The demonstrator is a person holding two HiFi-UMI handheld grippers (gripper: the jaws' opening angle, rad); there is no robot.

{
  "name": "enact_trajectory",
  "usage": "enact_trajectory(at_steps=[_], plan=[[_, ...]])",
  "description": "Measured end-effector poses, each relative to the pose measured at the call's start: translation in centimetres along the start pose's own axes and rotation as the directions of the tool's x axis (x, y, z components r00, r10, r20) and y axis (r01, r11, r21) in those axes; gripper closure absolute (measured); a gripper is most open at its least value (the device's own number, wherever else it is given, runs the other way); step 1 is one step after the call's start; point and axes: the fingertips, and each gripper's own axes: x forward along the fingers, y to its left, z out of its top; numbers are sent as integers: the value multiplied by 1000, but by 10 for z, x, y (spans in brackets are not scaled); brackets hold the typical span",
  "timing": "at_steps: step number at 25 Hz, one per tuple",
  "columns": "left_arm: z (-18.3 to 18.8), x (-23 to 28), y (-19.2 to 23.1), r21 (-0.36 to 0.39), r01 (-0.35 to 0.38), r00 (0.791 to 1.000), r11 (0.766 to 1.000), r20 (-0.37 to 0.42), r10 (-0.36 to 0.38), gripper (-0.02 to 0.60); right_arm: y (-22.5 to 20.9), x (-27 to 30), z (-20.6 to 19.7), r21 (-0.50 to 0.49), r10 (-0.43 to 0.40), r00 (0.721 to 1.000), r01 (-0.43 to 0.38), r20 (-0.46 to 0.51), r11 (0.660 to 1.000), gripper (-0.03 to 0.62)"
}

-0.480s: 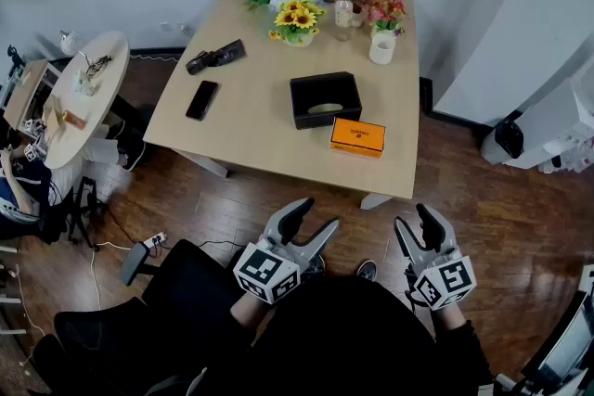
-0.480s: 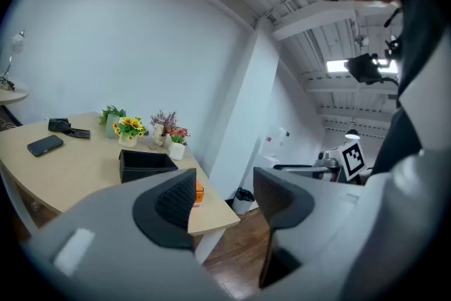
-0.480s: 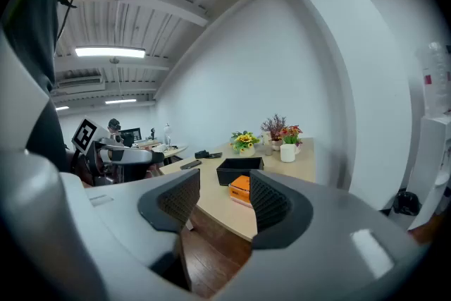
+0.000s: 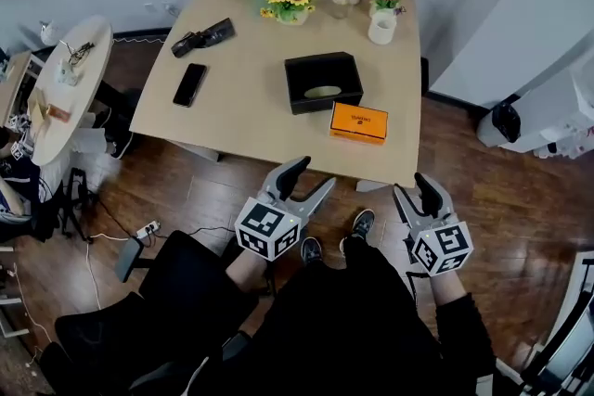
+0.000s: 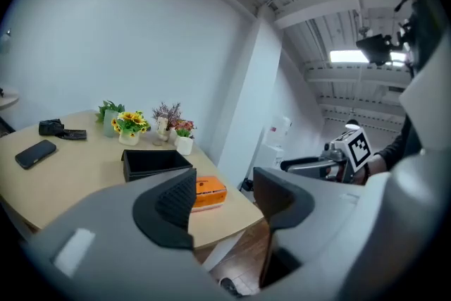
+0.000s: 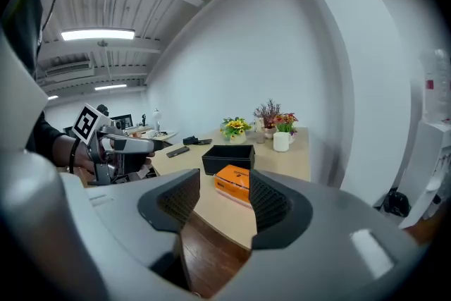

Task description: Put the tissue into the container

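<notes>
Progress: task not started. Left gripper (image 4: 311,178) jaws apart, empty, short of table (image 4: 232,97). Black container (image 4: 323,82) on table. Orange tissue pack (image 4: 358,122) just beside it, outside. Right gripper (image 4: 414,190) jaws wide, empty. Remaining, by judgement: approach, grasp, deposit.

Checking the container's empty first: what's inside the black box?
Inside the black box: one pale oval patch on its floor; nothing else shows. Its walls hide the inner edges.

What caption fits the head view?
Left hand-held gripper and right hand-held gripper, open, before table with orange tissue pack and black container.
</notes>
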Motion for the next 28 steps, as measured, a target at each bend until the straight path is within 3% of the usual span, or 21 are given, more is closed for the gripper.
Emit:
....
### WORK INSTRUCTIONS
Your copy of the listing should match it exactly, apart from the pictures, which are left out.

### ANSWER FOR THE TASK
The demonstrator is a person holding two HiFi-UMI handheld grippers (gripper: the jaws' opening angle, rad); there is no robot.

{
  "name": "enact_trajectory",
  "usage": "enact_trajectory(at_steps=[_], plan=[[_, ...]])",
  "description": "Measured end-effector poses, each relative to the pose measured at the call's start: translation in centimetres along the start pose's own axes and rotation as the directions of the tool's x axis (x, y, z components r00, r10, r20) and y axis (r01, r11, r21) in those axes; gripper closure absolute (measured); a gripper is most open at its least value (the device's own number, wherever else it is given, runs the other way); step 1 is one step after the call's start; point and axes: the fingertips, and each gripper's own axes: x forward along the fingers, y to its left, z out of its top; numbers are sent as integers: the value multiplied by 1000, but by 10 for z, x, y (spans in brackets are not scaled); brackets hold the typical span",
  "timing": "at_steps: step number at 25 Hz, one per tuple",
  "columns": "left_arm: z (-18.3 to 18.8), x (-23 to 28), y (-19.2 to 23.1), r21 (-0.36 to 0.39), r01 (-0.35 to 0.38), r00 (0.791 to 1.000), r11 (0.766 to 1.000), r20 (-0.37 to 0.42), r10 (-0.36 to 0.38), gripper (-0.02 to 0.60); right_arm: y (-22.5 to 20.9), x (-27 to 30), z (-20.6 to 19.7), r21 (-0.50 to 0.49), r10 (-0.43 to 0.40), r00 (0.721 to 1.000), r01 (-0.43 to 0.38), r20 (-0.46 to 0.51), r11 (0.660 to 1.000), gripper (-0.03 to 0.62)"
}

-0.480s: 
-0.480s: 
-0.480s: 
+0.000s: 
+0.000s: 
+0.000s: 

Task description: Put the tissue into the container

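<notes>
Progress: task not started. Left gripper (image 4: 311,178) jaws apart, empty, short of table (image 4: 232,97). Black container (image 4: 323,82) on table. Orange tissue pack (image 4: 358,122) just beside it, outside. Right gripper (image 4: 414,190) jaws wide, empty. Remaining, by judgement: approach, grasp, deposit.

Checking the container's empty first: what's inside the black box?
Inside the black box: one pale oval patch on its floor; nothing else shows. Its walls hide the inner edges.

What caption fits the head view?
Left hand-held gripper and right hand-held gripper, open, before table with orange tissue pack and black container.
</notes>
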Motion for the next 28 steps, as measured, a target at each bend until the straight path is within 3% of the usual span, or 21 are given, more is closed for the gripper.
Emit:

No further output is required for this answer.